Even as the risks associated with specific forms of nonbank intermediation are evaluated, it is important also to bear in mind the specific economic benefits of those activities. Nonbank intermediaries can increase the diversity of the economy's capital providers. For example, the creation and eventual proliferation of equity mutual funds offered a variety of savings options to American households for which ownership of a diversified portfolio of equities is either practically burdensome or financially impossible. This development posed a challenge for the liability side of banks' balance sheets, as households reduced the share of their savings in traditional bank deposits. But it is hard to argue that this challenge would have merited limiting the availability of mutual funds.

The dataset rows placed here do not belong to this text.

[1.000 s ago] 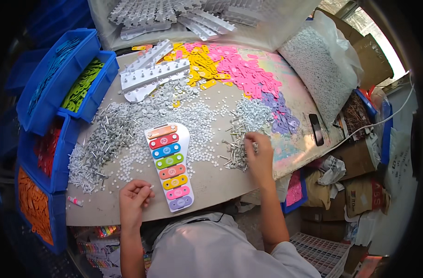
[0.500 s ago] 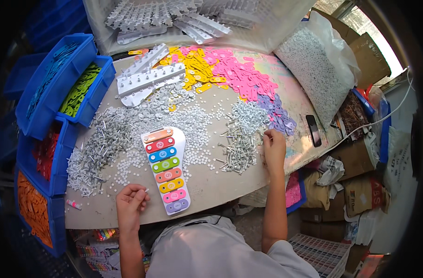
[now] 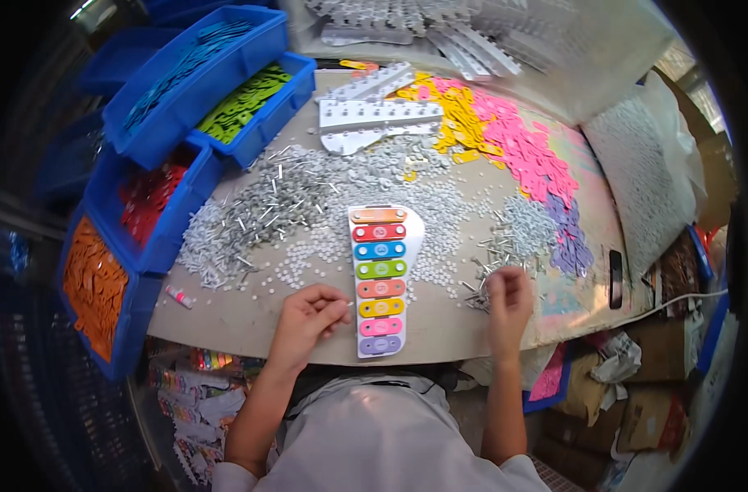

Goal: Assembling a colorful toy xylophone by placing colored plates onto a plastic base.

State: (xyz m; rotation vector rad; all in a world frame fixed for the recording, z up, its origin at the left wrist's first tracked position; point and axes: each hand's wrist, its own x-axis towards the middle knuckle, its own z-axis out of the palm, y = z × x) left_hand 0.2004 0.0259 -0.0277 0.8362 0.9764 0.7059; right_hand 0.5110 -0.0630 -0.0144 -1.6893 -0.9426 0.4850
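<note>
a toy xylophone (image 3: 380, 283) lies flat on the worktop (image 3: 251, 320), just in front of the person, its long side running away from the body, perhaps so that both hands reach every bar equally. white round heads show on the upper bars; the lower ones show dark holes.

the left hand (image 3: 312, 320) is just beside its left edge, thumb and forefinger pinching what seems a small white piece (image 3: 349, 304), likely held by the tips because it is so tiny. the right hand (image 3: 509, 299) is bent, thumb near the fingers, over the edge of the silvery pins (image 3: 526, 225); i cannot tell whether it grips one.

beyond the toy spread white caps (image 3: 440, 217), with more pins to the left, seemingly heaped within easy reach. farther off lie white bases (image 3: 382, 117), then yellow bars (image 3: 452, 115), pink bars (image 3: 522, 152) and purple bars (image 3: 569, 246), apparently grouped by colour for quick picking. blue bins (image 3: 210, 97) at the left keep other colours apart; a phone (image 3: 615, 279) lies at the right.
</note>
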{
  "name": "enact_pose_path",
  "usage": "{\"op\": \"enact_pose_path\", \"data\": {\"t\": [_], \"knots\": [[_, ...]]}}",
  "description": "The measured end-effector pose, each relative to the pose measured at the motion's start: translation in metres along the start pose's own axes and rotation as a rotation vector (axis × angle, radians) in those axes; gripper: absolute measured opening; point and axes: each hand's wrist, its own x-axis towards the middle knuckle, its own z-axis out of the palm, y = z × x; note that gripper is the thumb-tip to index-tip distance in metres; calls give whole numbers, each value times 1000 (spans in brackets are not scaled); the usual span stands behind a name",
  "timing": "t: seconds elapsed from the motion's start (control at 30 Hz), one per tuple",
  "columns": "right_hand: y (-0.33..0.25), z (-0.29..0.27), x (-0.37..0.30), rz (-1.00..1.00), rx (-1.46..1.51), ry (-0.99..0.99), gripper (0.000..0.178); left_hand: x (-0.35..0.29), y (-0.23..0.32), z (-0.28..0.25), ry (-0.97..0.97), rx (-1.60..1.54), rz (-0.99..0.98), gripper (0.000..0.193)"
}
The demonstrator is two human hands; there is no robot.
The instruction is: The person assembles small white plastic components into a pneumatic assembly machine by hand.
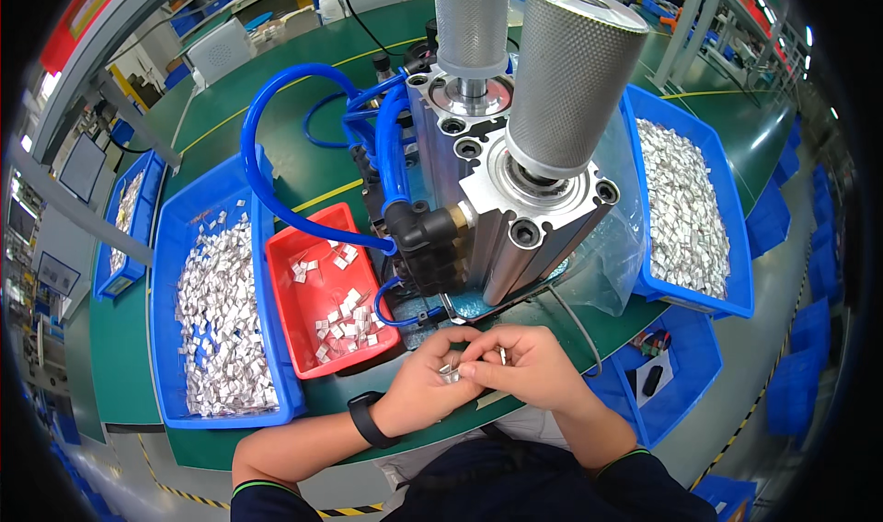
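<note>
- Blue bin, left of the frame, heaped with small white pieces
- Red tray, left of centre, holding a few more
- Left hand, lower centre, fingers curled around a few small pale parts
- Right hand, just beside, fingers bent, thumb and forefinger pinching a tiny piece
- Filled blue crate, right

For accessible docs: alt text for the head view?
A person's left hand and right hand hold small pale pieces together at a green workbench. Ahead stands a machine with two knurled metal cylinders and blue hoses. Left of it are a red tray and blue bin of small white parts; right, another blue bin.
</note>
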Motion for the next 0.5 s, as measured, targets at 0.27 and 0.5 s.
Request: {"op": "enact_pose_path", "data": {"t": [0.27,0.5], "knots": [[-6,-7,-3,32,82,201,14,-2,2,-9,-48,-218,-172,31],[-1,-15,-1,174,322,88,15,-2,1,-9,-54,-153,-216,18]]}}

Nonbank intermediaries can also provide credit to borrowers that are underserved or unserved by traditional banks. It could be argued that one example of such nonbank activity is online marketplace lending that uses new sources of data and new technologies to lower the fixed costs of making credit decisions, rendering lending to some individuals and small businesses more cost-effective. Of course, it matters a great deal whether this competition to traditional banks arises because risks are genuinely lower or useful new products have been created, on the one hand, or because well-grounded prudential or consumer regulations have been successfully avoided, on the other.3
A key implication of the fact that the activities often grouped under the heading shadow banking are not monolithic is that the level of a particular activity is less important than the degree of vulnerability that it creates. Not all of what some might call shadow banking activity represents a market failure that creates excessive risk to financial stability, and so it would be wrong to assume that all shadow banking ought to be regulated to safeguard financial stability. This view is reflected in the Global Shadow Banking Monitoring Report for 2015, which has just been issued by the Financial Stability Board. The report begins by including all activities that could arguably be included in the very broad category of shadow banking, but then classifies these activities by economic function and risks. The result is about a 70 percent decrease in the amount of intermediation otherwise captured by the broader definition.4
Thus, assessing whether regulation is appropriate for specific forms of nonbank intermediation requires a balancing of the resulting increase in socially beneficial credit, capital, or savings options against any associated increase in risks to the safety and stability of the financial system as a whole. The chief relevant factors to consider include the extent of reliance on maturity or liquidity transformation, the creation of cash equivalent assets, the use of leverage, and the degree of interconnection with the traditional banking sector.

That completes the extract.